また、これまではわざわざ会場まで来場するつもりはなかったが、

バーチャルで株主総会が傍聴できるのであれば、傍聴してみたいという

株主もいると思います。この場合には、一方通行のシステムを利用して

株主総会を傍聴することが出来ます。傍聴している株主は出席扱いには

なりませんが、事前に書面投票や委任状を出すことにより

意思表示することができます。意見等を言うことは出来ませんが、

多くの株主に総会の模様をチェックされることは経営者にとっては

いい緊張感になることでしょう。

 株主総会の準備は、通常社員が行います。

不特定多数の来場者に対応することは、社員の感染リスクを

高めることになります。
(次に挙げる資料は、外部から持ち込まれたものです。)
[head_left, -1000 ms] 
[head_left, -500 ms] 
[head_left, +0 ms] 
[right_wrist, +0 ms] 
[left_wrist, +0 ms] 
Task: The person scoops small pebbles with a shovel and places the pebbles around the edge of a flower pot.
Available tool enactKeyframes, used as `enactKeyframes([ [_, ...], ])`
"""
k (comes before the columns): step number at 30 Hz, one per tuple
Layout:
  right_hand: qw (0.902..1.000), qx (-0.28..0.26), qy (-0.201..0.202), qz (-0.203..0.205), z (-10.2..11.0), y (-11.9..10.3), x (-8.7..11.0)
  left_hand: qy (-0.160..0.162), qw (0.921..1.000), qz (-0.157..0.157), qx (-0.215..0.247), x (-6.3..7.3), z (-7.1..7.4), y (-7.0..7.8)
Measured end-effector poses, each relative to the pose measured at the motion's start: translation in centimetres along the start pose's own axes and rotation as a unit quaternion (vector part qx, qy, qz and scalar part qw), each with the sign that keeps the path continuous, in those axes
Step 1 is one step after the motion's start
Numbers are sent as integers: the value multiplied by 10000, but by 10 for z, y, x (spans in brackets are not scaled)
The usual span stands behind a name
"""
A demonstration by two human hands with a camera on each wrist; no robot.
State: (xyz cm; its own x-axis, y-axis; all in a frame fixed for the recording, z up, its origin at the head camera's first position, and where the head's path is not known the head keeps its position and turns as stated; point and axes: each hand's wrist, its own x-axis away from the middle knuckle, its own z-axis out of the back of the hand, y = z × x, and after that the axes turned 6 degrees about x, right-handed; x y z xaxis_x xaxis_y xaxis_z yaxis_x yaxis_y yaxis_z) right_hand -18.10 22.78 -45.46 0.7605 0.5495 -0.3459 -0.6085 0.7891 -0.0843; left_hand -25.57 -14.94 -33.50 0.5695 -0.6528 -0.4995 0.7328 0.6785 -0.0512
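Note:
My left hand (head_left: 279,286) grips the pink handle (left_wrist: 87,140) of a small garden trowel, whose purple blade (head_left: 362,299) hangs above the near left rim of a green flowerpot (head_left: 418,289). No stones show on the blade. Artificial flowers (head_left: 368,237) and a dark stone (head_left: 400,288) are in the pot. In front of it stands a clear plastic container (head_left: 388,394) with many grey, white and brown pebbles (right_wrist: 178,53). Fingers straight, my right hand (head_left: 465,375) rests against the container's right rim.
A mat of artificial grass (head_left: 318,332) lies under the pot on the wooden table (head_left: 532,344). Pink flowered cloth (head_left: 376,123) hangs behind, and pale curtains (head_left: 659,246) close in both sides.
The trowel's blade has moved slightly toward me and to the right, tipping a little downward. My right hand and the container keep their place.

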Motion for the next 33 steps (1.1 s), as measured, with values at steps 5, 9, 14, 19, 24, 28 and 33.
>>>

バーチャル株主総会を利用することは、

社員の感染リスクを減らすこととなり、社員の健康を

守ることにもなります。また負担も軽減されることでしょう。

 今回は新型コロナウイルス感染症の影響でバーチャル株主総会を

実施した会社も、その効用に気がつくことでしょう。

今後は、一気にバーチャル株主総会が当たり前になるかもしれません。